Histone methyltransferase Setdb1 mediates osteogenic differentiation by suppressing the expression of miR-212-3p under mechanical unloading

Emerging evidence indicates that multiple mechanisms are involved in bone loss induced by mechanical unloading. Thus far, few study has established the pathophysiological role of histone modification for osteogenic differentiation under mechanical unloading. Here we demonstrated that the histone H3 lysine 9 (H3K9) meth-yltransferase Setdb1, which was sensitive to mechanical unloading, was increased during osteogenic differen-tiation of MC3T3-E1 cells for the first time. Knockdown of Setdb1 significantly blocked osteoblast function in vivo and in vitro. Through bioinformatics analysis of candidate miRNAs regulated by H3K9me3, we further identified that Setdb1 inhibited the expression of miR-212-3p by regulating the formation of H3K9me3 in the promoter region.
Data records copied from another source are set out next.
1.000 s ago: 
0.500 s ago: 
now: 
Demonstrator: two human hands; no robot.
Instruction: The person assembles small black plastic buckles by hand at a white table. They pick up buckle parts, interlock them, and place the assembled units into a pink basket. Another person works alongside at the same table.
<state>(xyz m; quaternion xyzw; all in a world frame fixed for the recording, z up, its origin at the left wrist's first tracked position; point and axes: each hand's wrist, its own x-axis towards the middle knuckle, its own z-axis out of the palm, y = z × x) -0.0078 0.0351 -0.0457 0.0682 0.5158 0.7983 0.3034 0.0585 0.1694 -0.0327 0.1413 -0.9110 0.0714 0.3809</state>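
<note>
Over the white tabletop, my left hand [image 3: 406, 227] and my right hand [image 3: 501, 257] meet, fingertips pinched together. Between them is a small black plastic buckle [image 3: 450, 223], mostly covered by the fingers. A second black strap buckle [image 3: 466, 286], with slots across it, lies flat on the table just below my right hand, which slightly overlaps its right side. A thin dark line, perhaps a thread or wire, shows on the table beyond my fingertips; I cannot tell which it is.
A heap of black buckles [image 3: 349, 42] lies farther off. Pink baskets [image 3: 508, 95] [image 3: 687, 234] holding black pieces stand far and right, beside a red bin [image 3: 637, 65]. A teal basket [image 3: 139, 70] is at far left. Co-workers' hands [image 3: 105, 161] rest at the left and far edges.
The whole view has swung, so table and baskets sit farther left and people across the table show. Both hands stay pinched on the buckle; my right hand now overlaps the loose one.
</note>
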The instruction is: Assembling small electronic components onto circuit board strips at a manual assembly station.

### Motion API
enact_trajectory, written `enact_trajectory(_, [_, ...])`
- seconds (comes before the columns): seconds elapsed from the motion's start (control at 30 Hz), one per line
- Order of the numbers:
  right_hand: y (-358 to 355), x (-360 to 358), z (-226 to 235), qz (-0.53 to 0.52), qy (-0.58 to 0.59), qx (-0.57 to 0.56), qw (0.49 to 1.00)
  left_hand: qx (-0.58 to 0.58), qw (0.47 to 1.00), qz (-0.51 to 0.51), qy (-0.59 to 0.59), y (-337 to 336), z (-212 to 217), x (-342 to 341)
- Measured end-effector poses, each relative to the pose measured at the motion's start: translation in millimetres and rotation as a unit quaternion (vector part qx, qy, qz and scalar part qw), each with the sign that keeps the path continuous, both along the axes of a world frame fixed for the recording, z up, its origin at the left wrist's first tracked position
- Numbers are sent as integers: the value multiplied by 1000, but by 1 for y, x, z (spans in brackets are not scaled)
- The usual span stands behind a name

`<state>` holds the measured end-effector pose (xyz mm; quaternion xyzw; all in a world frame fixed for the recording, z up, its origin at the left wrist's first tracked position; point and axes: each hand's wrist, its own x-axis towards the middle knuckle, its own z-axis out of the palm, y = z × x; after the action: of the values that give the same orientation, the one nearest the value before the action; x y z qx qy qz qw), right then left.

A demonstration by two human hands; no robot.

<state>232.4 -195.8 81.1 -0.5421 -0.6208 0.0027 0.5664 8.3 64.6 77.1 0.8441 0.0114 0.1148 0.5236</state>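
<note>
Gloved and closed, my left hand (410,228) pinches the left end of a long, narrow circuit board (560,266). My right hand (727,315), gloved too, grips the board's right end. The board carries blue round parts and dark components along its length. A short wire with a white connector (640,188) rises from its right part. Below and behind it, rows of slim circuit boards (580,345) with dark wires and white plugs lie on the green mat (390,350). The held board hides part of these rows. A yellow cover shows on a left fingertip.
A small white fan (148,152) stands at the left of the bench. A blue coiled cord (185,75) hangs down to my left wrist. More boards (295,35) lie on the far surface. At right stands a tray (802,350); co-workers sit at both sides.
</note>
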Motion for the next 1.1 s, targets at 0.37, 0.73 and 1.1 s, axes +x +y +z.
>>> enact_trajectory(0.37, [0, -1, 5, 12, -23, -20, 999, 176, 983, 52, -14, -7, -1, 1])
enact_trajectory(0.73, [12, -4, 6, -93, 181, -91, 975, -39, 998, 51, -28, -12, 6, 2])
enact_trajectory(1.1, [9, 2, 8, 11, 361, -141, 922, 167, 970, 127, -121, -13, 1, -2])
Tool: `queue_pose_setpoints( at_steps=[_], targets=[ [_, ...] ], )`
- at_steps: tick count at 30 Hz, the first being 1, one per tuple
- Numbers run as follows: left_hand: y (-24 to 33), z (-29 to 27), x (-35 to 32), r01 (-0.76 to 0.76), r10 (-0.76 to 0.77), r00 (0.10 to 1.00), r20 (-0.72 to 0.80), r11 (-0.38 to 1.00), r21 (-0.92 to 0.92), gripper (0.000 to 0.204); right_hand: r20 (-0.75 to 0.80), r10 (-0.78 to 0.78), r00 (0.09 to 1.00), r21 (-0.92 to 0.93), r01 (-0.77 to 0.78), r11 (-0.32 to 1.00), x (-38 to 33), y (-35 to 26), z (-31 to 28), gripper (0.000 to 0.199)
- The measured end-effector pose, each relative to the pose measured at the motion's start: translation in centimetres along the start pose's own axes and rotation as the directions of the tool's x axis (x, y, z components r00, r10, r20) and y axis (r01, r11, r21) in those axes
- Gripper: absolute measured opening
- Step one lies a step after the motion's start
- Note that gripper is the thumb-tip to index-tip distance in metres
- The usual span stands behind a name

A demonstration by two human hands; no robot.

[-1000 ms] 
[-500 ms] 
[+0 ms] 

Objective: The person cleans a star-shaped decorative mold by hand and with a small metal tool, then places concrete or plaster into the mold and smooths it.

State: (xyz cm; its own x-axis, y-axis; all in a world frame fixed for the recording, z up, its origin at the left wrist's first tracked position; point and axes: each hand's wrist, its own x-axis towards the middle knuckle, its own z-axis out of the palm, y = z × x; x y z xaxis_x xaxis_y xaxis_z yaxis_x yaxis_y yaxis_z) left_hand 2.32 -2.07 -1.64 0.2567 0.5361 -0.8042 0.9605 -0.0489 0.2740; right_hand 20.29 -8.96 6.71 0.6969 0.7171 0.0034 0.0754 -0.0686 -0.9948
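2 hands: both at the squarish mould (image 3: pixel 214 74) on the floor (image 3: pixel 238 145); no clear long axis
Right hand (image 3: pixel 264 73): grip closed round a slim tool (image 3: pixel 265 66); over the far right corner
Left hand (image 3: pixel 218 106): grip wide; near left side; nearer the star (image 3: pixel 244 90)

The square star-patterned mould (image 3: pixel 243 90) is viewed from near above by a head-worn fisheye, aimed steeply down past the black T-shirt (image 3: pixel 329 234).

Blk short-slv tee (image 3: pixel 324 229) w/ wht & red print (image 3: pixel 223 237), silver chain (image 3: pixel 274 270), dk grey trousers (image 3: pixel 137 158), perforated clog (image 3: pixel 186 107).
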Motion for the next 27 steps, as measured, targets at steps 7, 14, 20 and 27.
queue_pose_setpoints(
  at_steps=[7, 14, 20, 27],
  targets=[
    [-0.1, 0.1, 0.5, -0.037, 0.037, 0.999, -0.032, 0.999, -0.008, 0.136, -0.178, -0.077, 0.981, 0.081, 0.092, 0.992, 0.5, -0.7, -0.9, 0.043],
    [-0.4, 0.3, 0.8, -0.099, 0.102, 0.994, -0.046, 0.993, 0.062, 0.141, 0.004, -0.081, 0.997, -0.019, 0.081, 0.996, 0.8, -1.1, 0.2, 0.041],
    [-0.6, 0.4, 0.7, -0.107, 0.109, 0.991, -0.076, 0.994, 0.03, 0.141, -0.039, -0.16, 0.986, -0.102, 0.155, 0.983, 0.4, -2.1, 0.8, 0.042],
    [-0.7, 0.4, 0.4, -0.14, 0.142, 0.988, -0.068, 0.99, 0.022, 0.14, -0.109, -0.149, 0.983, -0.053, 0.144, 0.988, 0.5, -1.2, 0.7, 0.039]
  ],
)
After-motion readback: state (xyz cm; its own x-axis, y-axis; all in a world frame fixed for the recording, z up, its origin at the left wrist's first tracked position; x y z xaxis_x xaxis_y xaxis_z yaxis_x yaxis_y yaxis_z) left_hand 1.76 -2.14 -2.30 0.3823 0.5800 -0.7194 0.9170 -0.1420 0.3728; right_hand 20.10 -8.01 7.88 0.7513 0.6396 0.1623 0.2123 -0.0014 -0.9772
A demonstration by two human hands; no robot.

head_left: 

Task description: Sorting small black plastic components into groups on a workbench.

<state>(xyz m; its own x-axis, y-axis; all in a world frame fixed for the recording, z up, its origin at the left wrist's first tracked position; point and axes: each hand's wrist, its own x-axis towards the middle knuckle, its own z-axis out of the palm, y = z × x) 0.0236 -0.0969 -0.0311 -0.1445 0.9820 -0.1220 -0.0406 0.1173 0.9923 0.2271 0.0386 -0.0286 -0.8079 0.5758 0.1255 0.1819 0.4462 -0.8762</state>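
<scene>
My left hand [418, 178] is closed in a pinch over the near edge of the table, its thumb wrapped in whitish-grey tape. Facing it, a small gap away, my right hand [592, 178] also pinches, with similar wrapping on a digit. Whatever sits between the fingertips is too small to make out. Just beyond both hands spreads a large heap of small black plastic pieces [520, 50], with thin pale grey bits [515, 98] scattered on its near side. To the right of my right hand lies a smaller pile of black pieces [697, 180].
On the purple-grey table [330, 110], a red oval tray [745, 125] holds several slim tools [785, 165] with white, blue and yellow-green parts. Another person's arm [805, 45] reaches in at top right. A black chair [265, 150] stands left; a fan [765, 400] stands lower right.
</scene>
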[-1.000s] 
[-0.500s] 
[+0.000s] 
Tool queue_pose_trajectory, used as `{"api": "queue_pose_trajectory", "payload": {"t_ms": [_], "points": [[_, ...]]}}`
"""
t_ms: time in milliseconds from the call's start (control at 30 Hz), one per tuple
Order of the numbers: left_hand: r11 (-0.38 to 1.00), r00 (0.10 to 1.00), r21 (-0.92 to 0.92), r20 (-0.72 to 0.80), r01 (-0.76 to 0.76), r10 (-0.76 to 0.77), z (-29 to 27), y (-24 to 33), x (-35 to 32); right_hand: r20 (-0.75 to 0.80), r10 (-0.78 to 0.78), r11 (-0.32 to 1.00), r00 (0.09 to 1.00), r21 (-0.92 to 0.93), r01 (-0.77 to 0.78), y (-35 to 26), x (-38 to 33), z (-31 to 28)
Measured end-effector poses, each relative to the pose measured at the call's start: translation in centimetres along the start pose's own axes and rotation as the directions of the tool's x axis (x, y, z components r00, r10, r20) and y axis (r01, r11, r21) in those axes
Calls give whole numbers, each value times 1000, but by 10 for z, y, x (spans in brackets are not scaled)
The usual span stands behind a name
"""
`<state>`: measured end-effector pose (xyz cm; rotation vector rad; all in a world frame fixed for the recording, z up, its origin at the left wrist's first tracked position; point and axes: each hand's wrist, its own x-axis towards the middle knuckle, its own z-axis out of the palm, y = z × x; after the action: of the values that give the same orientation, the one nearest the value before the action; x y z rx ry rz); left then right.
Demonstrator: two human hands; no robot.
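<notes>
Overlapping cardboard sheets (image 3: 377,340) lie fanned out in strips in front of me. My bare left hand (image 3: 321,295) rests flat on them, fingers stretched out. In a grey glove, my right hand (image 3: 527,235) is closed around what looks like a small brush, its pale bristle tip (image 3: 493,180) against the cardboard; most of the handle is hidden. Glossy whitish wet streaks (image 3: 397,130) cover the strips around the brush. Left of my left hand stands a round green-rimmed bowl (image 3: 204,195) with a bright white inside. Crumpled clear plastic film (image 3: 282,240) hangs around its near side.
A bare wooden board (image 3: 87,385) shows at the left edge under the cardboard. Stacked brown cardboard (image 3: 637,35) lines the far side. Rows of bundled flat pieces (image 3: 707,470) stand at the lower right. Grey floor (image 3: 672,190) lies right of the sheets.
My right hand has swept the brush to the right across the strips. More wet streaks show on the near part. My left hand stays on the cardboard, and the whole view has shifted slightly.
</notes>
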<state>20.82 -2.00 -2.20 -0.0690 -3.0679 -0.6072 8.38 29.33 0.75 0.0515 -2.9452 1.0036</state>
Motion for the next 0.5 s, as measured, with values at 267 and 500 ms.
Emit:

Mechanically, we revealed that miR-212-3p was upregulated under mechanical unloading and suppressed osteogenic differentiation by directly downregulating High mobility group box 1 protein (Hmgb1) expression. Furthermore, we verified the molecular mechanism of the SETDB1/miR-212-3p/HMGB1 pathway in hFOB cells under mechanical unloading. In summary, these data demonstrate the essential function of the Setdb1/miR-212-3p/Hmgb1 pathway in osteogenic differentiation under mechanical unloading, and present a potential protective strategies against bone loss induced by mechanical unloading.

Automated summary

Emerging evidence suggests that multiple mechanisms are involved in bone loss induced by mechanical unloading. A new study shows that histone modification plays a crucial role in osteogenic differentiation under mechanical unloading. The study demonstrated that Setdb1, a histone methyltransferase, is increased during osteogenic differentiation and its knockdown blocks osteoblast function. Further investigation revealed that Setdb1 inhibits the expression of miR-212-3p, which suppresses osteogenic differentiation by downregulating Hmgb1 expression. These findings highlight the potential of the Setdb1/miR-212-3p/Hmgb1 pathway as a protective strategy against bone loss induced by mechanical unloading.